![De Shostakovitch à Eric Breton au Théâtre du Chien qui fume [Live Report]](https://toutelaculture.com/wp-content/uploads/2012/10/photo11-640x478.jpg)
De Shostakovitch à Eric Breton au Théâtre du Chien qui fume [Live Report]
Non, tous les théâtres d’Avignon ne ferment pas après le festival. Il reste des survivants, rares. Le théâtre du Chien qui fume en fait partie et il accueillait en date unique hier soir le formidable trio Théma qui a offert un enchantement classique réjouissant.
Sophie Saint-Blancat, Emmanuel Lécureuil (membres de l’Orchestre Lyrique de Région Avignon Provence, respectivement 1er violon solo et violoncelle second soliste) et le charismatique pianiste-compositeur Eric Breton avaient préparé un programme autant ambitieux qu’ exigeant, celui de nous faire partager sans aucune facilité des œuvres de Schumann, Shostakovitch, Dvorak et, belle surprise, une création d’Eric Breton.

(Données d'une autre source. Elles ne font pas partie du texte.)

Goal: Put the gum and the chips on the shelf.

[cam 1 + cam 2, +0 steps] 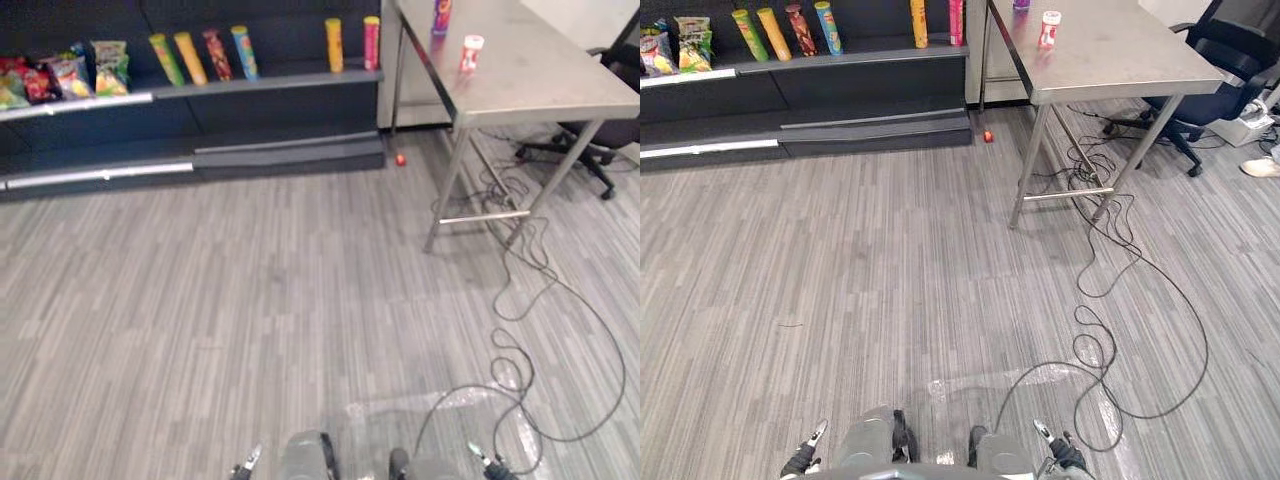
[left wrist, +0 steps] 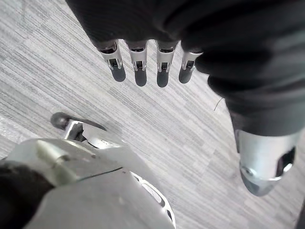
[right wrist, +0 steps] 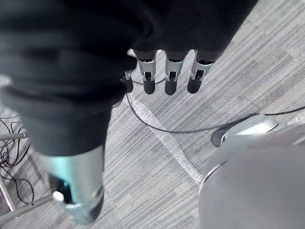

Le concert s’est ouvert sur le Trio n°2 de Dmitri Shostakovitch, IIIéme et IVéme mouvement. Le piano est alors maître avant de laisser entrer le violon, puis le violoncelle, ensemble ils affrontent le IVéme mouvement où les cordes sont pincées (Pizzicato), tapées, dans un amusement libérateur. L’âme soviétique se fait ensuite métallique, rappelant à nos oreilles que cette musique là est contemporaine inscrite dans les affres du totalitarisme. Le compositeur a été la cible du régime, épinglé un temps comme “ennemi du peuple”. Le changement d’ambiance est total pour une entrée dans le romantisme de Schumann avec le Trio n°1 IIIème et IVème mouvement. Le trio se fait rapide, fastueux, laissant entendre des prises de risques dans une alternance de tempo faisant la part belle aux grandes envolées lancinantes et envoûtantes. L’arrivée des extraits de “Dumky” d’Anton Dvorak, ou Trio avec piano n ° 4 en mi mineur est une pièce parmi les plus célèbres du compositeur tchèque qui allait chercher son inspiration parfois au coeur de la nature. Le trio laisse place à un autre romantisme, plus naturaliste. Les airs prennent des accents moins élitistes. La beauté est là, dans un suspense magnifiant des oppositions puissantes.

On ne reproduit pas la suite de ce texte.